Experts raise the alarm over drug resistance in malaria treatment

Health & Science
By Ayoki Onyango | Apr 26, 2022
Malaria is estimated to account for 30 per cent of visits to hospitals in Kenya. [Getty]

The Government and independent agencies have put the rate of fake malaria drugs at 12-30 per cent, which is one hurdle in the fight, control and spread of malaria.

Though the National Quality Control Laboratory, Kenya Medical Research Institute (Kemri) and Pharmacy and Poisons Board put counterfeit malaria drugs at 12 per cent, the Kenya Association of Pharmaceutical Industry (KAPI) and Pharmaceutical Society of Kenya (PSK) say their survey put it at 30 per cent.

This is worrying, considering malaria is Kenya’s leading killer disease, with pregnant women and children under five at most risk.

Malaria is estimated to account for 30 per cent of visits to hospitals in Kenya, according to the Ministry of Health, which also reveals that the disease slows economic growth by 1.3 per cent annually.

The World Health Organisation (WHO) and stakeholders like Private Sector Roll Back Malaria East Africa now recommend the use of long-lasting insect-treated bed nets.

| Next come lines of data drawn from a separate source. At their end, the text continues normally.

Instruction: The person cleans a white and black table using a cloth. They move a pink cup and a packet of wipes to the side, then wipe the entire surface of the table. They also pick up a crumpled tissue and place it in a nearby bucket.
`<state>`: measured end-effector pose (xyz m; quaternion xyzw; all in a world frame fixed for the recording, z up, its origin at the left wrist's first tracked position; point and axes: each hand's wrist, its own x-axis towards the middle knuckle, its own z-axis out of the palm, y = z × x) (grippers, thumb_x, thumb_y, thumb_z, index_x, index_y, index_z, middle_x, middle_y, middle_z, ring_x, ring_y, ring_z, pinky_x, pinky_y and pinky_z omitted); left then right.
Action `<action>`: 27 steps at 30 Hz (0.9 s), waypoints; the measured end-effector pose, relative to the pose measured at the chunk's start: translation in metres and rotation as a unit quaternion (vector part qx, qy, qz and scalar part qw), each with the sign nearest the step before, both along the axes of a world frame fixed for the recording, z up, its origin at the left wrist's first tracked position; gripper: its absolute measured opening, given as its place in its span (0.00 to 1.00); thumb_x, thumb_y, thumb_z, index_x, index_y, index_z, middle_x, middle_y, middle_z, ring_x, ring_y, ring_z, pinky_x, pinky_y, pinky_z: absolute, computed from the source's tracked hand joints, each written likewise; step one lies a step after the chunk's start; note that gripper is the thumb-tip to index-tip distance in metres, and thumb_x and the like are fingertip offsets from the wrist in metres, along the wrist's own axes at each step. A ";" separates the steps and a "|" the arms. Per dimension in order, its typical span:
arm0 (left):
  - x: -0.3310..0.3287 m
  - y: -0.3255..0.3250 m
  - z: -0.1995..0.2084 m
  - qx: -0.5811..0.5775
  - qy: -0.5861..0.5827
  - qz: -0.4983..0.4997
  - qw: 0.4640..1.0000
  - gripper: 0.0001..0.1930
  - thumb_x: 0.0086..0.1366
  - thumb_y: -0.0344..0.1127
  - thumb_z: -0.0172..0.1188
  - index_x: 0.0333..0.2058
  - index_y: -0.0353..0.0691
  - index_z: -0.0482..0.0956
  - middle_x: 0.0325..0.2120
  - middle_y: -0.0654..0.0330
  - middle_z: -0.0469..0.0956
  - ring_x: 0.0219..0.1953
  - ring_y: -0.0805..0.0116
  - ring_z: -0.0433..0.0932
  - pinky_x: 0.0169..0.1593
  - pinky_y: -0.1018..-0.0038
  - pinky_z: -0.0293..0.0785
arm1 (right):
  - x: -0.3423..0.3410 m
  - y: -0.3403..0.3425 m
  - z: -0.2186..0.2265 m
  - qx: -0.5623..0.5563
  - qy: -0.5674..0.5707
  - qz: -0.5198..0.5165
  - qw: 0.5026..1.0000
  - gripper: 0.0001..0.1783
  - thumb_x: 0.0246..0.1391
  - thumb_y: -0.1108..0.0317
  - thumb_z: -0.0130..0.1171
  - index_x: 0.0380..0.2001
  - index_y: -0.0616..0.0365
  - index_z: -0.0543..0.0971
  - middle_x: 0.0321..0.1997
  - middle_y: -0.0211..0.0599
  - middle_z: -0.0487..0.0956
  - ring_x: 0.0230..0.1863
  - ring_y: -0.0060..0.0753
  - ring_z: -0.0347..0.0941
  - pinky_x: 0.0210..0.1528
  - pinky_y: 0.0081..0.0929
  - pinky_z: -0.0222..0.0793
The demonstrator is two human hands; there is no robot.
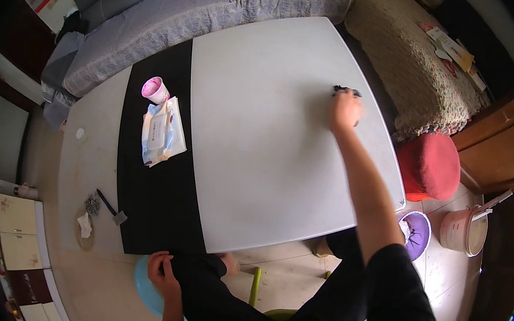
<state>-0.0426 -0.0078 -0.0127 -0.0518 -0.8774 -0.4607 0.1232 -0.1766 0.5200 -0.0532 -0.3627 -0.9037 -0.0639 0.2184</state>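
My right hand (345,110) is closed over a small dark cloth (347,91), near the far right edge of the white table (260,129). Most of the cloth is hidden under the fingers, and it appears to rest on the tabletop. Down at the front edge of the table, my left hand (165,275) lies beside my knee. Its fingers are loosely bent and apart, with nothing between them.
On the table's black band (157,213) stand a pink-and-white cup (155,89) and a wipes pack (157,132). A scraper-like tool (115,213), a scouring pad (91,204) and a crumpled tissue (83,225) lie left. A red stool (430,166) and purple-lined bin (417,235) stand right.
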 end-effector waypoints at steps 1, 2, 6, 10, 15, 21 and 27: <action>-0.001 0.002 0.001 0.007 0.004 -0.001 1.000 0.06 0.57 0.27 0.50 0.24 0.33 0.74 0.29 0.57 0.73 0.34 0.65 0.71 0.38 0.74 0.66 | -0.013 -0.023 0.000 -0.014 -0.004 -0.020 1.000 0.10 0.50 0.68 0.45 0.27 0.60 0.76 0.35 0.40 0.75 0.31 0.41 0.75 0.31 0.34 0.71; 0.001 0.000 0.002 -0.004 0.008 -0.003 1.000 0.06 0.57 0.26 0.50 0.24 0.33 0.74 0.29 0.56 0.73 0.34 0.65 0.71 0.38 0.74 0.66 | -0.034 -0.051 0.000 -0.097 -0.049 -0.012 0.994 0.10 0.50 0.68 0.45 0.27 0.58 0.77 0.35 0.39 0.75 0.29 0.41 0.75 0.30 0.33 0.71; -0.002 -0.005 0.001 -0.032 0.010 -0.027 0.999 0.05 0.56 0.26 0.50 0.24 0.33 0.74 0.29 0.55 0.73 0.34 0.64 0.72 0.38 0.73 0.67 | -0.054 -0.205 0.001 -0.141 0.003 0.221 0.965 0.08 0.47 0.69 0.48 0.28 0.58 0.76 0.31 0.39 0.74 0.32 0.36 0.72 0.30 0.34 0.69; -0.007 -0.004 0.001 -0.044 -0.001 -0.023 0.999 0.05 0.56 0.25 0.50 0.24 0.32 0.73 0.29 0.55 0.73 0.33 0.64 0.72 0.38 0.73 0.67 | -0.029 -0.231 0.013 -0.188 0.051 0.399 0.896 0.08 0.44 0.68 0.49 0.24 0.56 0.77 0.32 0.35 0.74 0.35 0.36 0.71 0.35 0.34 0.67; -0.002 -0.007 0.000 -0.016 0.000 -0.008 1.000 0.06 0.57 0.25 0.49 0.24 0.32 0.73 0.29 0.56 0.72 0.33 0.65 0.71 0.38 0.74 0.67 | -0.029 -0.064 -0.033 -0.066 0.063 0.245 0.965 0.09 0.47 0.71 0.46 0.29 0.67 0.72 0.26 0.48 0.75 0.27 0.41 0.74 0.28 0.36 0.70; 0.000 -0.002 0.001 0.036 -0.004 0.001 0.999 0.05 0.56 0.25 0.49 0.25 0.33 0.72 0.28 0.55 0.71 0.32 0.65 0.70 0.37 0.74 0.66 | -0.009 0.023 0.007 -0.107 0.089 -0.107 0.984 0.11 0.50 0.68 0.44 0.31 0.60 0.75 0.35 0.47 0.76 0.38 0.46 0.74 0.41 0.38 0.69; -0.005 -0.010 0.003 0.027 -0.002 -0.019 0.999 0.05 0.55 0.26 0.48 0.25 0.33 0.73 0.29 0.54 0.72 0.33 0.64 0.70 0.38 0.73 0.66 | -0.117 -0.150 0.005 -0.153 -0.039 0.151 0.976 0.08 0.47 0.69 0.48 0.25 0.56 0.77 0.30 0.39 0.78 0.31 0.34 0.76 0.28 0.30 0.72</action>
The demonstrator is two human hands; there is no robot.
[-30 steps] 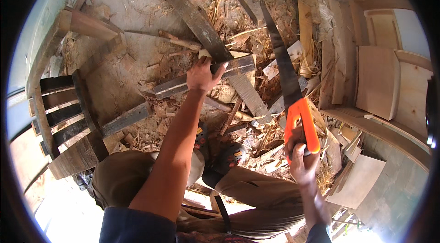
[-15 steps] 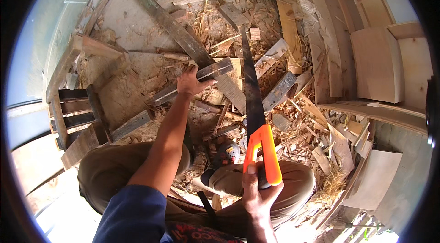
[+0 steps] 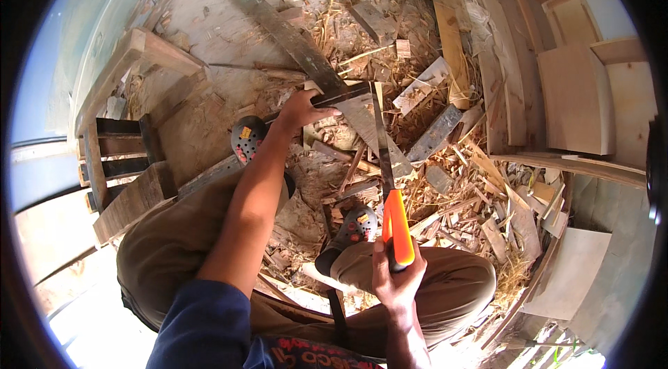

However, the nets are too expensive for ordinary Kenyans living on less than a dollar a day.

According to Dr Barnabas Bwambok, the former chair of Private Sector Roll Back Malaria: “The continued resistance to new and old drugs and the ban of DDT in controlling mosquitoes has complicated the war on malaria.”

He explains that the ban of DDT due to its danger to the environment, was not followed with a replacement in controlling the mosquito carrying parasite.

And though the Global Fund For Malaria, HIV//AIDS and Tuberculosis, bankrolls free treatment of malaria in public hospitals, health centres and dispensaries, some government facilities especially in rural Kenya still charge for treatment of malaria.

RTS,S/AS01, the world's first vaccine against malaria. [iStock]

The Global Fund is also supposed to significantly reduce the prices of anti-malarial drugs, but Artemisinin-based drugs are still sold to the public at Sh600 instead of Sh100 in rural areas.

Prof Charles Chunge, an expert on tropical diseases and Director, Centre for Travel and Communicable Diseases warns that malaria has also become resistant to first-line drugs in many countries and the reason new but more expensive drugs or therapies based on Artemisinin are now recommended by doctors as they can delay the emergence of resistance. 

Wrong diagnosis is another challenge facing the war against malaria.

Some medics wrongly diagnose malaria for other diseases like dengue fever, typhoid fever and Brucella, which have similar symptoms to malaria.

Donor dependency in fighting malaria is another challenge and should donors withdraw as they did with HIV projects, the consequences would be dire.

“There is no national budget for expensive drugs for malaria by the Ministry of Health. Meaning, we are at the mercy of the donors,” says Prof Chunge. 

Dr Mohan Lumba, an expert on tropical diseases, said research shows that majority of children in urban areas sleep under insect-treated nets unlike those in rural areas, adding “the government and other stakeholders must intensify and increase the distributions of nets to people at risk of infections in rural areas in endemic zones.”